The composition of plankton communities in individual habitats is often influenced by environmental conditions like pH or hydroperiod. At larger scales, environmental gradients can influence community structure across interconnected local communities. Detecting the role of environmental and spatial factors on metacommunity structure depends on the ordering of sites and species prior to analysis. We investigated this ordination in two wetland metacommunities; a well-sampled, hyper-diverse zooplankton metacommunity, and a Central American phytoplankton metacommunity.
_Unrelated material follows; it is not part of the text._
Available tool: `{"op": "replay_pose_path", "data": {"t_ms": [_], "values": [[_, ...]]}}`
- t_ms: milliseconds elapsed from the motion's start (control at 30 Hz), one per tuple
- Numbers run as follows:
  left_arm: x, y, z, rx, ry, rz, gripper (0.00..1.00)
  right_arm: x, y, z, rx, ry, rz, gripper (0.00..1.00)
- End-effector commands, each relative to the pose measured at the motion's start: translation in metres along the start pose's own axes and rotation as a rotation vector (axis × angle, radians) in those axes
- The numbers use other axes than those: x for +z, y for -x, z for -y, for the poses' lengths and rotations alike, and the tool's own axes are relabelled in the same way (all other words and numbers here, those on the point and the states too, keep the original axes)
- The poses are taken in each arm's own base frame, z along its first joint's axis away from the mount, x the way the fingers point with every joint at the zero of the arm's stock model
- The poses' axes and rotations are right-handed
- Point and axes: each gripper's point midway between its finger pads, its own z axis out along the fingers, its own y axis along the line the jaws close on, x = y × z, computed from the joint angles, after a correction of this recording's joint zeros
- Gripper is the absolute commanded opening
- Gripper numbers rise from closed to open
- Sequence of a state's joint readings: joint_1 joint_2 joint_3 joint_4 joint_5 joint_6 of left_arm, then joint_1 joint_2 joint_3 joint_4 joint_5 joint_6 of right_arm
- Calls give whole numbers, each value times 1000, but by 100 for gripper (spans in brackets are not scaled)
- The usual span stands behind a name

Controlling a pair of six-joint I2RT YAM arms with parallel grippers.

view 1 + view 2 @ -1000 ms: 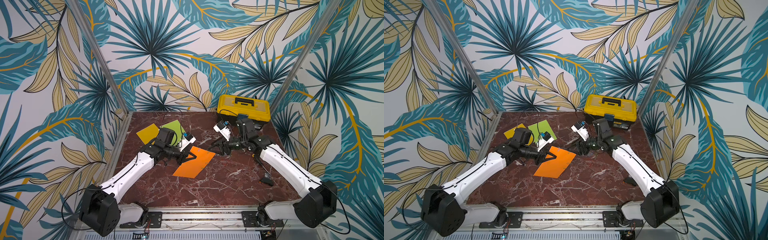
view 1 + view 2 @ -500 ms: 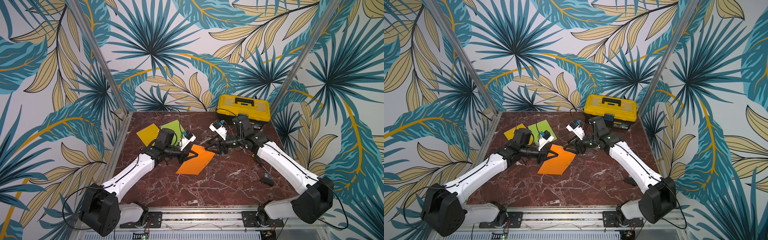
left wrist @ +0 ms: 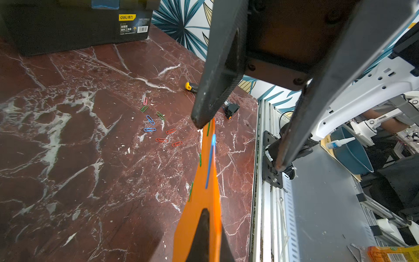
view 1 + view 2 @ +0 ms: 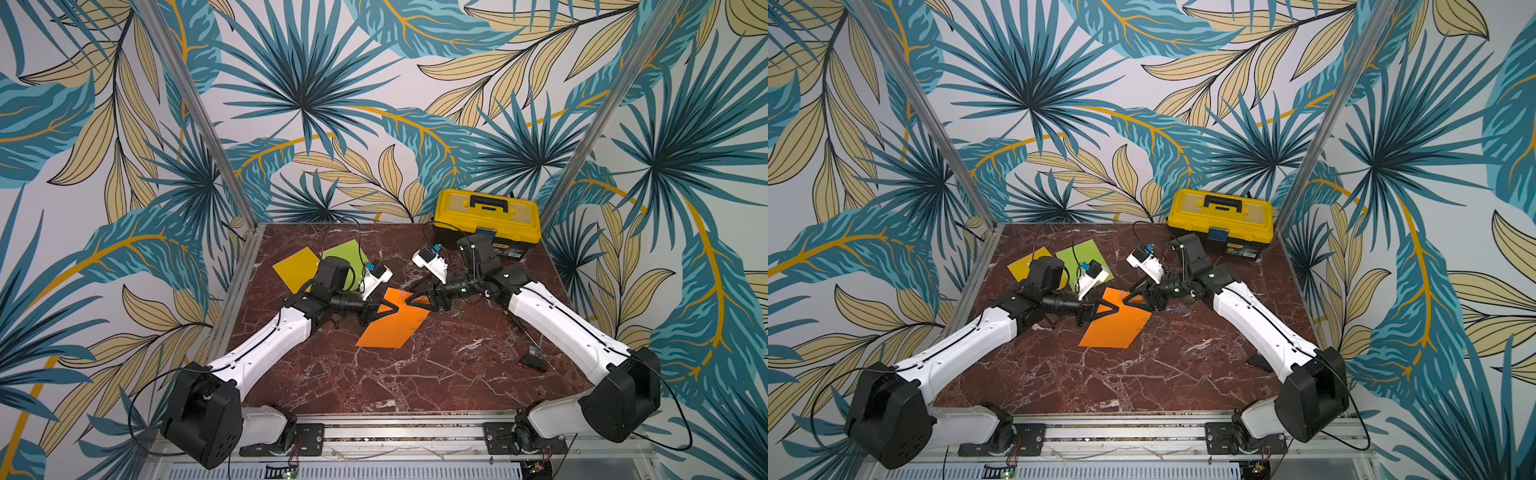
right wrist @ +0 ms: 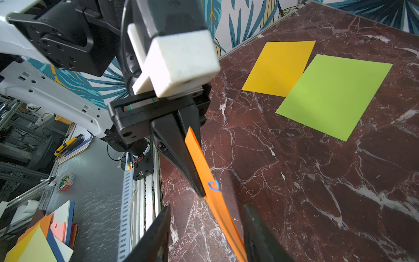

We calculated coherence, turnover, and boundary clumping to classify the structure of the metacommunity, and we propose a statistic that responds to variation in both coherence and turnover. Traditional ordination approaches failed to discern metacommunity structure, while significant structure existed along abiotic gradients in both zooplankton and phytoplankton systems. This shows that abiotic controls on community composition may not be detectable with traditional analyses, and suggests an alternative of ordering sites by known abiotic gradients.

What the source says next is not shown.